Objective: To examine the toxic effects of tumor necrosis factor alpha (TNF-alpha) on ejaculated spermatozoa and evaluate the ability of infliximab to reverse these effects.
Design: Prospective controlled study.
Setting: Cleveland Clinic Foundation, Cleveland, Ohio.
Patient(s): Thirty-one healthy sperm donors.
Intervention(s): Exposure of human spermatozoa to varying concentrations of TNF-alpha (100, 300, 400, 500 pg/mL, and 2.5 microg/mL) and infliximab (400 microg/mL).
Main outcome measure(s): Sperm motility, functional integrity of plasma membrane, and DNA fragmentation.

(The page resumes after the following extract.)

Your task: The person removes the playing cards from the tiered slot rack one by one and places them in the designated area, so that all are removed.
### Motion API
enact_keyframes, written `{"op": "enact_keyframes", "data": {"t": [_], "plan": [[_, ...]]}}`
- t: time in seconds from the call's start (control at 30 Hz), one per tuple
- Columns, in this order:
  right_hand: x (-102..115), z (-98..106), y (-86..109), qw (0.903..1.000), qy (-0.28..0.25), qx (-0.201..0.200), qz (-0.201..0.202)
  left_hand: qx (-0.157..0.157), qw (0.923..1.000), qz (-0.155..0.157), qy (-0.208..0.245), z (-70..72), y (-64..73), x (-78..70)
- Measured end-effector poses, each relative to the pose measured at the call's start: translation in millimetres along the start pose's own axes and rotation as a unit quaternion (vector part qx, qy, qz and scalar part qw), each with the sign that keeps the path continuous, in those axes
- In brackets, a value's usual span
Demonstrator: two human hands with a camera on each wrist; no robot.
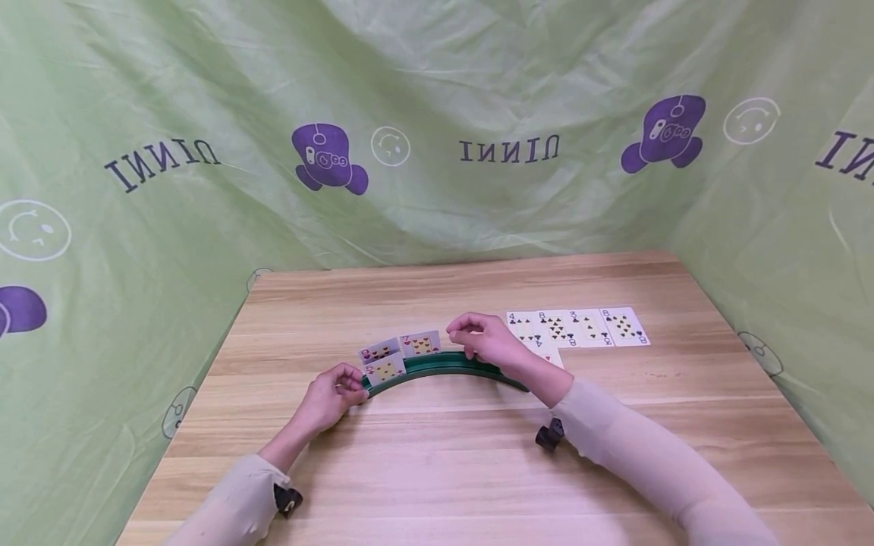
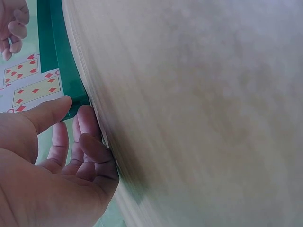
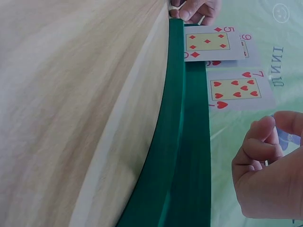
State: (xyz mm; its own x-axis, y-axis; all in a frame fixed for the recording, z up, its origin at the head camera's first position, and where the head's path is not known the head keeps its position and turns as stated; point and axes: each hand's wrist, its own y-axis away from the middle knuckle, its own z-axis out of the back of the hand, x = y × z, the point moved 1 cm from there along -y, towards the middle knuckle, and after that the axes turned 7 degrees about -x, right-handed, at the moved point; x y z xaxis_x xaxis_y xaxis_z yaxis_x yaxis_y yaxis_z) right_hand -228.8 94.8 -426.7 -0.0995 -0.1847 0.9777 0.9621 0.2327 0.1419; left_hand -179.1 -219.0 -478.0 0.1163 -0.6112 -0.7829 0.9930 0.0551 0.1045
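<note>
A curved green card holder [image 1: 454, 362] stands on the table. My left hand [image 1: 329, 396] pinches its left end, the thumb [image 2: 52, 112] against the front and fingertips at the lower edge. The five of diamonds [image 1: 385, 369] stands in the holder's front row. Behind it, partly covered, is a nine [image 1: 378, 352] with red hearts. To its right stands the seven of hearts [image 1: 421, 344] in the back row. Over the holder's right half hovers my right hand [image 1: 488, 341], fingers loosely bent, thumb near the index fingertip, with no card visible between them.
Right of my right hand, several cards lie face up in a row, among them a four of clubs [image 1: 523, 327] and an eight [image 1: 624, 327] at the right end. Another card [image 1: 550, 353] shows partly behind my right wrist. Green printed cloth [image 1: 437, 205] hangs behind the table [image 1: 437, 470].
</note>
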Motion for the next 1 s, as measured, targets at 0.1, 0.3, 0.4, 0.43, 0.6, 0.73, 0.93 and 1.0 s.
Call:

Result(s): Spermatozoa quality declined following incubation with TNF-alpha in a dose-dependent and time-dependent manner. Sperm motility and membrane integrity were higher in the samples incubated with TNF-alpha plus infliximab than in the samples treated with TNF-alpha only. These parameters improved significantly and were comparable with both controls and sperm incubated with infliximab alone. Similarly, the percentage of spermatozoa with DNA fragmentation improved significantly following incubation with TNF-alpha plus infliximab and again was comparable with both controls and sperm incubated with infliximab alone.
Conclusion(s): Spermatozoa may be exposed to abnormal levels of TNF-alpha in the male reproductive tract or during their passage into the female reproductive tract (in cases of endometriosis). Exposing spermatozoa to pathological concentrations of TNF-alpha can result in significant loss of their functional and genomic integrity. Infliximab could potentially be used to help treat female infertility caused by endometriosis in those with elevated levels of TNF-alpha in their peritoneal fluid.